### What is required
In the records below, repeat exactly the lines between the line holding "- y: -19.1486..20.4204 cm" and the line holding "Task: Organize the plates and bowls", inclusive, and drop the pictures.
Supplied records Start Marker
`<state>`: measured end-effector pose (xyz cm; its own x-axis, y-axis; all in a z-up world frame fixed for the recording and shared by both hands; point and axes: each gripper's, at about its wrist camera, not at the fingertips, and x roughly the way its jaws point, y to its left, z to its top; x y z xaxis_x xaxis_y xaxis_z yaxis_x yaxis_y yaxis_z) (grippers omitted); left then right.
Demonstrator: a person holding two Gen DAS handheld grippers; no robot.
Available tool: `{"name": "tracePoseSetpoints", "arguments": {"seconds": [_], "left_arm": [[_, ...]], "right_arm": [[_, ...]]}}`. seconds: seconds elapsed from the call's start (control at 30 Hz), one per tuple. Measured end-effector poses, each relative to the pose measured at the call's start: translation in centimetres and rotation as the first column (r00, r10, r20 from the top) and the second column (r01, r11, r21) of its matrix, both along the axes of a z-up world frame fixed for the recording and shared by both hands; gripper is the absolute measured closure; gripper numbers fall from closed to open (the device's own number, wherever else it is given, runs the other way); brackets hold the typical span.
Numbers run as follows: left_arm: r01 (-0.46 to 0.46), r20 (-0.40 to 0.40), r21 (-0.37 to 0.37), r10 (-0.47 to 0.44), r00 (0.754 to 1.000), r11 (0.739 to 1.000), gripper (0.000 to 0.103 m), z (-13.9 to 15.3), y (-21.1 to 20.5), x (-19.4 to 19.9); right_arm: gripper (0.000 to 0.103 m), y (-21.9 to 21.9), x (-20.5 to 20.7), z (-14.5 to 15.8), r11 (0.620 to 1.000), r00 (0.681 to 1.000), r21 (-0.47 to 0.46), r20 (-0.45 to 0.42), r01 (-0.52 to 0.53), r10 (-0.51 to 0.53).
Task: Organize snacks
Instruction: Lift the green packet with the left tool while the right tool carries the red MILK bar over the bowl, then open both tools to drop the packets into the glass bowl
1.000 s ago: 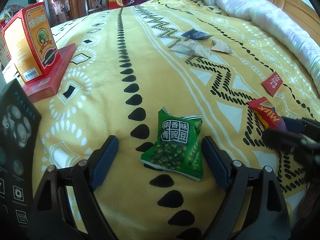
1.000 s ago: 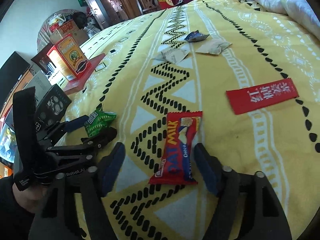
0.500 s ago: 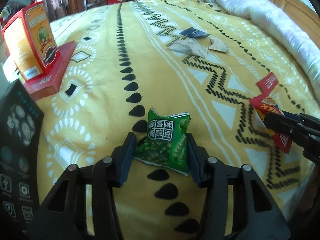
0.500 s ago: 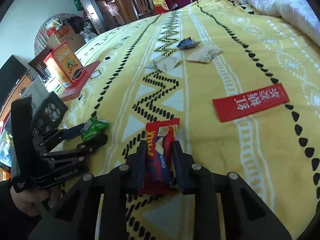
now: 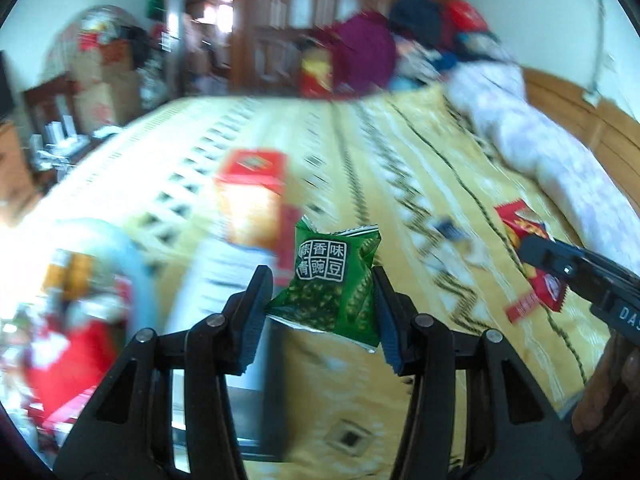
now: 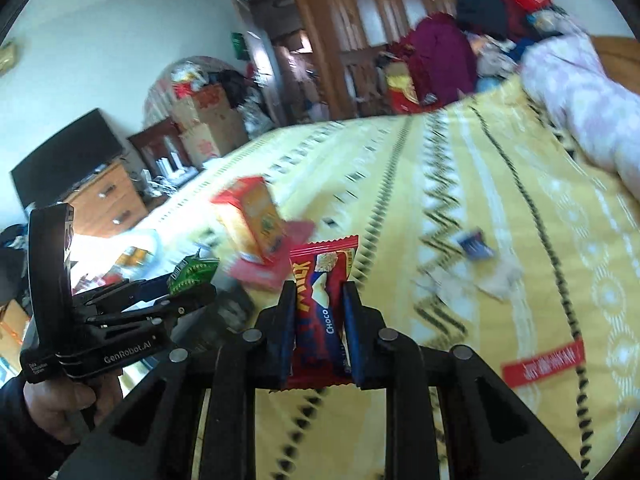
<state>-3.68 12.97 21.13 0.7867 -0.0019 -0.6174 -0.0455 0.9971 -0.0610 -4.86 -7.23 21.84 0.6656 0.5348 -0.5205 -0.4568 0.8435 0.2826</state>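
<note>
Two packets are being carried above the bed [image 6: 500, 184]: left gripper [image 5: 322, 300] jaws pinching a green packet [image 5: 332, 276] bearing Chinese characters, right gripper [image 6: 316, 316] jaws pinching a red "MILK CHOCO" bar [image 6: 320, 304].

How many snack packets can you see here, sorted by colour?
Green: 1, the green pea packet held in the left gripper.
Red: 2, the red Oat Milk choco bar in the right gripper, and a flat red sachet.
Dark blue: 1, a small packet.
Total: 4.
</note>
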Motion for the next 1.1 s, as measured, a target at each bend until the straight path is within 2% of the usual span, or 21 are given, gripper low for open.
{"name": "tracePoseSetpoints", "arguments": {"seconds": [0.1, 0.2, 0.33, 0.4, 0.5, 0.63, 0.73, 0.9, 1.03, 1.1], "left_arm": [[-0.133, 0.068, 0.014, 0.132, 0.989, 0.991, 0.053, 3.0, 5.9, -1.5], [-0.258, 0.092, 0.004, 0.256, 0.962, 0.966, 0.053, 4.5, 12.2, -3.1], [-0.397, 0.057, -0.010, 0.397, 0.916, 0.918, 0.053, 4.2, 19.4, -4.7], [-0.439, 0.033, -0.016, 0.439, 0.898, 0.898, 0.053, 3.3, 21.4, -5.0], [-0.467, -0.004, -0.018, 0.467, 0.884, 0.884, 0.053, 1.7, 22.5, -5.6], [-0.466, -0.050, -0.020, 0.464, 0.884, 0.885, 0.053, -0.1, 23.0, -6.0], [-0.459, -0.070, -0.029, 0.456, 0.887, 0.888, 0.053, -0.2, 23.8, -6.0], [-0.452, -0.075, -0.042, 0.449, 0.891, 0.891, 0.052, 0.0, 24.8, -6.4], [-0.455, -0.088, -0.054, 0.450, 0.889, 0.889, 0.052, -0.3, 25.2, -6.6], [-0.458, -0.095, -0.065, 0.451, 0.887, 0.887, 0.049, -0.5, 25.7, -6.6]], "right_arm": [[0.078, 4.7, 0.7, 3.1, 0.993, 0.995, 0.069, 0.014, -0.101, 0.100], [0.078, 10.6, 1.1, 5.8, 0.970, 0.977, 0.115, 0.026, -0.214, 0.213], [0.078, 18.6, 1.0, 7.7, 0.935, 0.942, 0.119, 0.024, -0.335, 0.335], [0.078, 22.4, 0.8, 7.9, 0.916, 0.923, 0.118, 0.007, -0.383, 0.385], [0.078, 27.7, 0.0, 7.6, 0.891, 0.894, 0.100, -0.018, -0.443, 0.447], [0.078, 32.5, -1.0, 6.4, 0.867, 0.866, 0.084, -0.057, -0.491, 0.497], [0.078, 34.9, -1.1, 5.2, 0.859, 0.855, 0.088, -0.086, -0.504, 0.511], [0.078, 36.2, -0.9, 4.1, 0.856, 0.850, 0.090, -0.107, -0.508, 0.516], [0.073, 37.0, -0.8, 3.8, 0.854, 0.846, 0.091, -0.118, -0.511, 0.519], [0.072, 36.9, -0.6, 3.8, 0.853, 0.844, 0.097, -0.123, -0.513, 0.522]]}}
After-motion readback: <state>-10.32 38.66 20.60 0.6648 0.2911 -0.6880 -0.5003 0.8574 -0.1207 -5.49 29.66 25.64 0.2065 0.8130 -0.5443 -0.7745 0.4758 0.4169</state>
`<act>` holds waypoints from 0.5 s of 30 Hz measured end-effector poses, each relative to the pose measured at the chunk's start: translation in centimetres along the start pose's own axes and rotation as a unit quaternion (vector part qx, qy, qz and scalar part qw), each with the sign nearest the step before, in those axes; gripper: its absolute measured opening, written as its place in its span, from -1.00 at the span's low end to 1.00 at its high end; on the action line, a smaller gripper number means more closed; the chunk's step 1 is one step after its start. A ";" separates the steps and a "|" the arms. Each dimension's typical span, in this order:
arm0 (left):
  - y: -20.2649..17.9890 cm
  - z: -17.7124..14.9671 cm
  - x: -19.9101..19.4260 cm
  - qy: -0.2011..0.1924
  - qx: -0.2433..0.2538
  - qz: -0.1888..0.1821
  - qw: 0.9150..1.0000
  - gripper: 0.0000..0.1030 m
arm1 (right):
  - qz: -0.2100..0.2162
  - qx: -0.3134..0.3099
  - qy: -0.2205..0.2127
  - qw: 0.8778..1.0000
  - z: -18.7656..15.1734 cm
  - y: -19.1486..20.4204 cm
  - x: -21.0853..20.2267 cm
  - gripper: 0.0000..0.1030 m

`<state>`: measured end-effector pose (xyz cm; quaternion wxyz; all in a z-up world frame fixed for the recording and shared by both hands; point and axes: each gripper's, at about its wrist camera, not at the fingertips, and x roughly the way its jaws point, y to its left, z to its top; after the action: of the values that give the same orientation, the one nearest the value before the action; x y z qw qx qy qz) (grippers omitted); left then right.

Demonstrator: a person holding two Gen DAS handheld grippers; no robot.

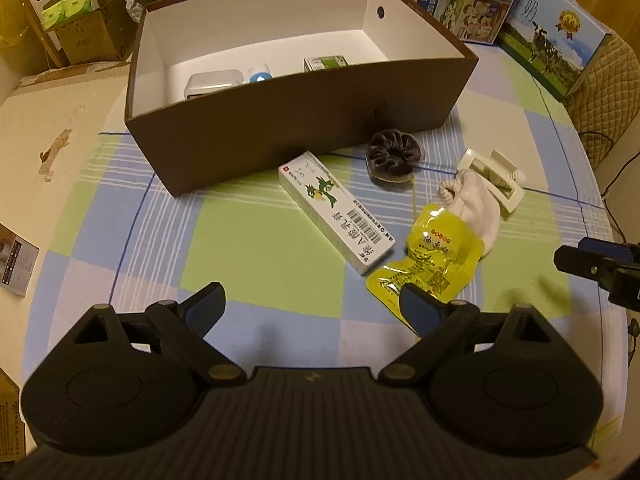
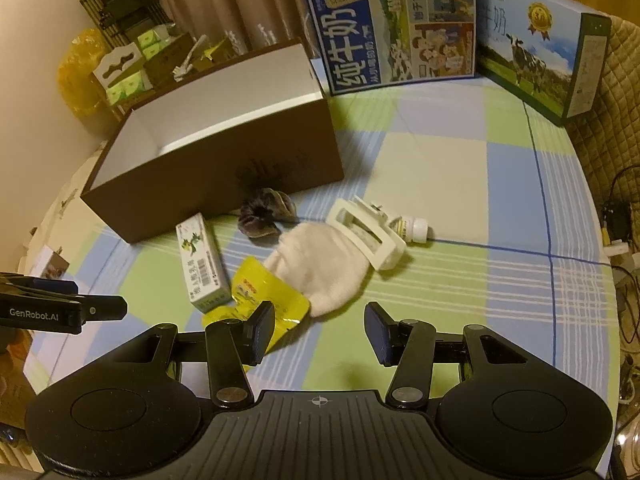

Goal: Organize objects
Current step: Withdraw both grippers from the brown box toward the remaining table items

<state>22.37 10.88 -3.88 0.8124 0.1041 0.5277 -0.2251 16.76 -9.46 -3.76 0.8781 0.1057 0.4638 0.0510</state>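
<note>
Both claws [image 1: 316, 306] [image 2: 320, 330] gape empty near yellow pouch [image 1: 434, 258].

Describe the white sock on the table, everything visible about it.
The white sock is a short, soft knit piece, crumpled and lying flat on the checked tablecloth, outside the brown box. Its ribbed opening shows in the left wrist view, facing the box. The white hair claw clip rests on its far end, and its near end touches or overlaps the yellow pouch. Neither open gripper touches it: the right gripper hovers just in front.
</note>
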 end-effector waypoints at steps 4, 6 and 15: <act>-0.2 0.0 0.6 0.005 0.001 0.001 1.000 0.79 | -0.008 0.002 0.007 1.000 -0.2 -0.5 0.3 -0.08; -0.3 0.0 0.9 0.008 -0.001 -0.001 1.000 0.79 | -0.010 0.006 0.010 1.000 -0.3 -0.8 0.5 -0.08; -0.6 0.0 3.2 0.025 -0.013 -0.016 0.999 0.79 | -0.023 0.030 0.018 0.999 -0.5 -2.3 1.1 -0.08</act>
<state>23.18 9.57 -6.78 0.7965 0.0906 0.5522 -0.2288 16.90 -11.41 -5.43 0.8670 0.1207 0.4832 0.0186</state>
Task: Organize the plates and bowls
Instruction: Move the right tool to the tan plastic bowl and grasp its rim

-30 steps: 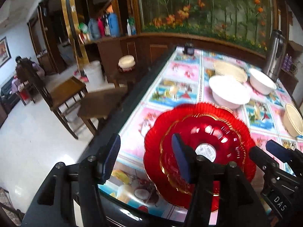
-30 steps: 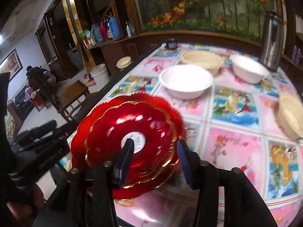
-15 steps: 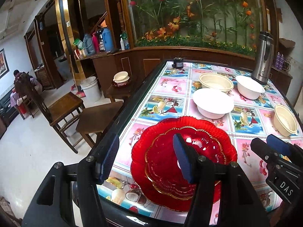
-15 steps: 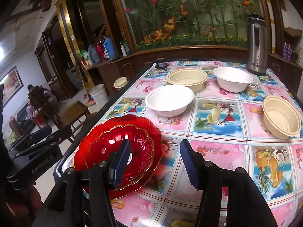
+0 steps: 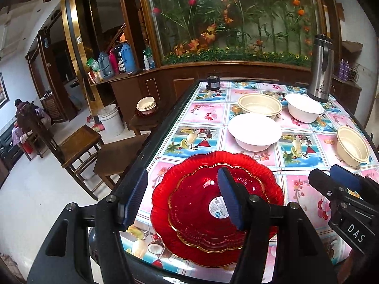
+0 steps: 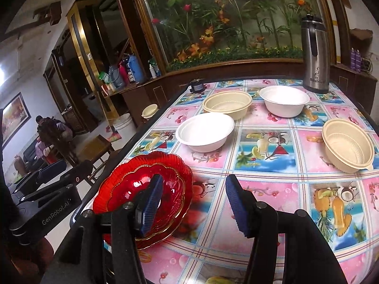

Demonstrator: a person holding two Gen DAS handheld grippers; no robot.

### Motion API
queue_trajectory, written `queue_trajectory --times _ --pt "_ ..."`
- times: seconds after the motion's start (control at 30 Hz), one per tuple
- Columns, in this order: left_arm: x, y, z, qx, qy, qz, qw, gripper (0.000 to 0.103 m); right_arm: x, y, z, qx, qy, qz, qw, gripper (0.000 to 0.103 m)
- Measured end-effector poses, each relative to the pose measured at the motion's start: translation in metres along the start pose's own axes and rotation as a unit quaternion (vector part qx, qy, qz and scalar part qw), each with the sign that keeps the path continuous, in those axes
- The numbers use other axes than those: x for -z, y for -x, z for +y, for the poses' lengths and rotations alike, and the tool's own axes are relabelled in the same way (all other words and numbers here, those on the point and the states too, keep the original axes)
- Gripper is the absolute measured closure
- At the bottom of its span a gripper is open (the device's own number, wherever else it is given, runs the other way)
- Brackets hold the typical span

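Two red scalloped glass plates [image 5: 201,203] lie stacked, the smaller on the larger, at the table's near left corner; they also show in the right wrist view [image 6: 132,189]. My left gripper [image 5: 182,198] is open and empty, above and behind them. My right gripper [image 6: 194,206] is open and empty, just right of the stack. A white bowl [image 5: 254,131] [image 6: 205,131], a beige bowl [image 5: 259,104] [image 6: 227,103], a second white bowl [image 5: 304,107] [image 6: 284,99] and a second beige bowl [image 5: 353,145] [image 6: 348,145] stand apart farther back.
The table [image 6: 265,184] has a fruit-patterned pink and blue cloth. A steel thermos [image 6: 315,54] stands at the far right corner and a small dark jar [image 6: 196,86] at the far left. Wooden chairs [image 5: 78,146] stand left of the table.
The smaller red plate has been set down on the larger one and let go. Both grippers have drawn back and up from the stack, open.
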State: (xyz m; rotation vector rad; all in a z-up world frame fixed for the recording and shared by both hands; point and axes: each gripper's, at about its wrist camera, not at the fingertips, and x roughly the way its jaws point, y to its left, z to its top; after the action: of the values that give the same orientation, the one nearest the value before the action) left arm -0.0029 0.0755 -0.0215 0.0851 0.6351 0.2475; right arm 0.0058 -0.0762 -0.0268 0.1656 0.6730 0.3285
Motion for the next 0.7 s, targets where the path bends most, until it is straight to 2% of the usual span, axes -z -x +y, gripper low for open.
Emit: queue_trajectory --times 0.3,0.37,0.5,0.63,0.7 --pt "-0.009 -0.004 -0.032 0.016 -0.026 0.003 0.9995 0.042 -0.003 0.001 -0.026 0.005 -0.024 -0.005 1.0 0.046" --pt "-0.014 -0.009 -0.045 0.043 -0.031 0.015 0.9985 0.036 -0.004 0.002 -0.037 0.008 -0.034 -0.009 0.999 0.046" --pt "-0.022 -0.016 -0.081 0.083 -0.048 0.031 0.995 0.034 -0.006 0.01 -0.068 0.02 -0.059 -0.025 0.998 0.046" --pt "-0.025 -0.021 -0.13 0.133 -0.077 0.057 0.9865 0.034 -0.007 0.024 -0.107 0.051 -0.086 -0.044 0.994 0.046" --pt "-0.024 -0.024 -0.155 0.16 -0.092 0.077 0.9799 0.034 -0.004 0.036 -0.134 0.08 -0.104 -0.057 0.99 0.045"
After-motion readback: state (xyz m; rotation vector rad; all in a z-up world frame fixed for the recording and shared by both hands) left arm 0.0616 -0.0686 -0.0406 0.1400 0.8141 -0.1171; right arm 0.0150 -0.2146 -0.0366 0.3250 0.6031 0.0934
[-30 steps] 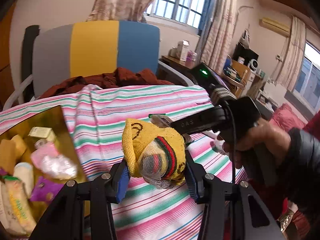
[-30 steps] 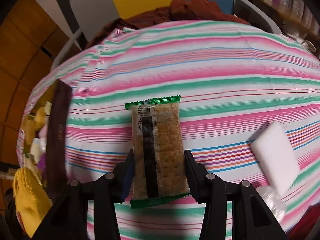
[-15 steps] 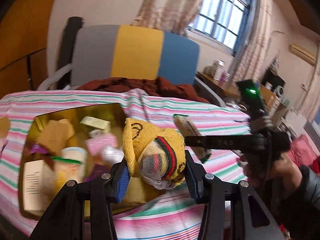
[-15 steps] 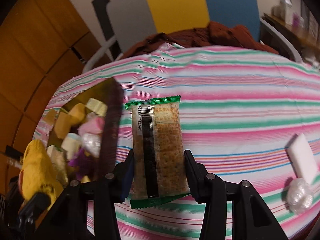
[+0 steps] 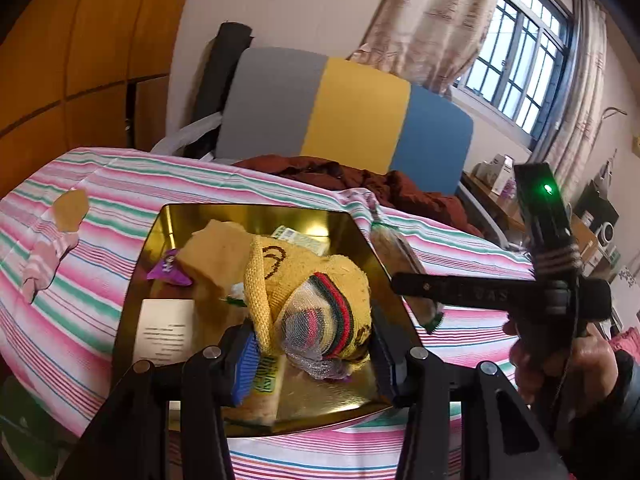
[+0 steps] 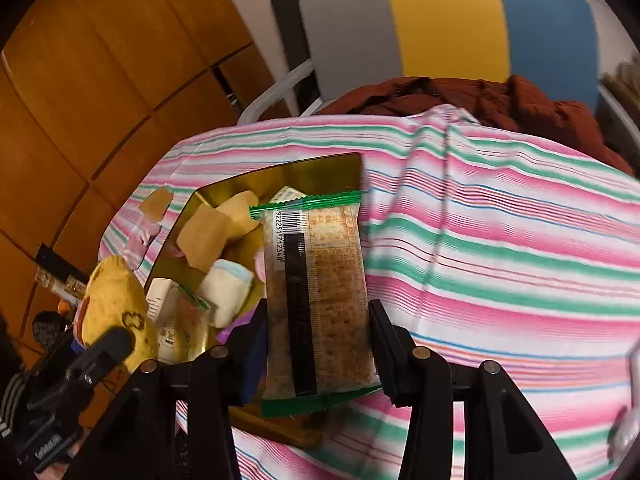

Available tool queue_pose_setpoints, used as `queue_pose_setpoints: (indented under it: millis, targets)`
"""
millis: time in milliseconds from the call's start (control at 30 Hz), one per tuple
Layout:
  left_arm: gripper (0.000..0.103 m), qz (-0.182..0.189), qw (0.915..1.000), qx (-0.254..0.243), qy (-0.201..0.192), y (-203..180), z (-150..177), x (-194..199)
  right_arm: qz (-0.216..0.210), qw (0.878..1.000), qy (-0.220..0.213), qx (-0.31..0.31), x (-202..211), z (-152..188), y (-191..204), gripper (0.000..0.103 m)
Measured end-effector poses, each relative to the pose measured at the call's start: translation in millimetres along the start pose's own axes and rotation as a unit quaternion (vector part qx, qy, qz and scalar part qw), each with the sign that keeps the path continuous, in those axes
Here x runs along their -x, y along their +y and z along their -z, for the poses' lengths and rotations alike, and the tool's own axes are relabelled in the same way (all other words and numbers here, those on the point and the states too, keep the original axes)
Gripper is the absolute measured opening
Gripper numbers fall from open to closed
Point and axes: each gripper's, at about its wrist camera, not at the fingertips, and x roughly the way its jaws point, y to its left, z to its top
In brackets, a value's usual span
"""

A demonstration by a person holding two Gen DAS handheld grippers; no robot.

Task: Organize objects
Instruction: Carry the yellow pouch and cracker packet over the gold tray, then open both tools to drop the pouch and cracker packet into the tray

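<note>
My left gripper [image 5: 314, 354] is shut on a yellow knitted sock bundle [image 5: 312, 280] with red and green bands and holds it over the gold tray [image 5: 248, 214]. My right gripper [image 6: 316, 344] is shut on a cracker packet [image 6: 320, 296] with green ends and holds it above the tray's right edge [image 6: 320, 164]. The sock bundle [image 6: 116, 312] and left gripper also show at the lower left of the right wrist view. The right gripper [image 5: 424, 280] shows at the right of the left wrist view.
The tray holds tan sponges [image 6: 208, 236], a white roll [image 6: 228, 292], a purple wrapper [image 5: 168, 270], a white card [image 5: 164, 330] and a snack packet [image 6: 180, 328]. A tan piece [image 5: 72, 208] and pink cloth [image 5: 44, 256] lie left of it. A chair [image 5: 352, 108] with brown clothing [image 5: 352, 176] stands behind.
Both grippers moved left with their loads. The sock bundle now hangs over the tray, and the cracker packet has reached the tray's right edge.
</note>
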Motion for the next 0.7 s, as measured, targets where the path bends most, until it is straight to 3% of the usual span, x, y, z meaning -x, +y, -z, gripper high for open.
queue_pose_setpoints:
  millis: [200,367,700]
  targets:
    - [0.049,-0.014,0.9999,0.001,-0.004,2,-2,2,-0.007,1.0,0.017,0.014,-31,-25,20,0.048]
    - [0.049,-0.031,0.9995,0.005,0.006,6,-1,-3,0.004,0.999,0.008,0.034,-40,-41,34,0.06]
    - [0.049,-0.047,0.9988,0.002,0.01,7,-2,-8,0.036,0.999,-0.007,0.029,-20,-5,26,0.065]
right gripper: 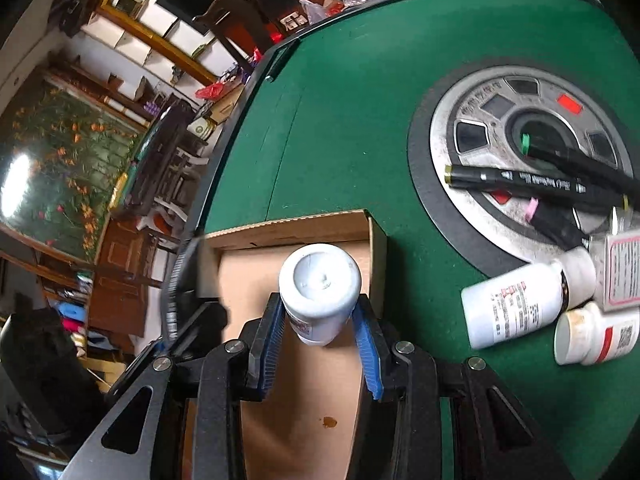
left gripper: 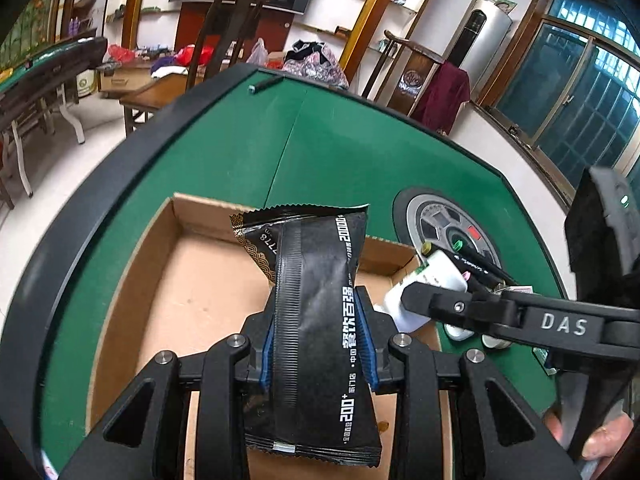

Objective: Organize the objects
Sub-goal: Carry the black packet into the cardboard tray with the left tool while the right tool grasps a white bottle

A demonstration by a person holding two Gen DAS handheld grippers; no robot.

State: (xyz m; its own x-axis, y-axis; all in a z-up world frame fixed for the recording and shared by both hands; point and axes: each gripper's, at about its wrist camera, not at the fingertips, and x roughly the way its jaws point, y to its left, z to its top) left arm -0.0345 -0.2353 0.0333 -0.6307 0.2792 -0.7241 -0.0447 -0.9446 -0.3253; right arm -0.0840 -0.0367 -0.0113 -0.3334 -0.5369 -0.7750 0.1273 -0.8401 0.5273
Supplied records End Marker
### Result for this task
  - y: -19.1486..20.4204 cm
  - x: -21.0853..20.2267 cm
  - gripper: 0.0000..0.1030 m

`<state>`: measured end-effector pose (xyz cm; quaternion wxyz; all in a z-up world frame fixed for the recording and shared by both hands; point and axes: each gripper's, at about its wrist camera, not at the fingertips, and x roughly the way its jaws point, y to its left, z to its top; after the action: of the values that give the same orientation, the one nearest the value before the action; x y z qw qx qy qz) (grippers omitted); left then right.

Demonstrator: a person holding two Gen DAS handheld grippers; no robot.


Goal: Organize objects
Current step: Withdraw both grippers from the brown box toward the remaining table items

<state>22.37 10.88 -3.88 0.8124 0.1041 0.5277 -0.2251 16.76 -9.46 -3.76 0.8781 0.1057 0.4638 0.0510</state>
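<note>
Both claws [image 1: 316, 306] [image 2: 320, 330] gape empty near yellow pouch [image 1: 434, 258].

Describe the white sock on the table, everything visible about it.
The white sock is a short, soft knit piece, crumpled and lying flat on the checked tablecloth, outside the brown box. Its ribbed opening shows in the left wrist view, facing the box. The white hair claw clip rests on its far end, and its near end touches or overlaps the yellow pouch. Neither open gripper touches it: the right gripper hovers just in front.
</note>
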 end-effector waypoints at steps 4, 6 and 15: <act>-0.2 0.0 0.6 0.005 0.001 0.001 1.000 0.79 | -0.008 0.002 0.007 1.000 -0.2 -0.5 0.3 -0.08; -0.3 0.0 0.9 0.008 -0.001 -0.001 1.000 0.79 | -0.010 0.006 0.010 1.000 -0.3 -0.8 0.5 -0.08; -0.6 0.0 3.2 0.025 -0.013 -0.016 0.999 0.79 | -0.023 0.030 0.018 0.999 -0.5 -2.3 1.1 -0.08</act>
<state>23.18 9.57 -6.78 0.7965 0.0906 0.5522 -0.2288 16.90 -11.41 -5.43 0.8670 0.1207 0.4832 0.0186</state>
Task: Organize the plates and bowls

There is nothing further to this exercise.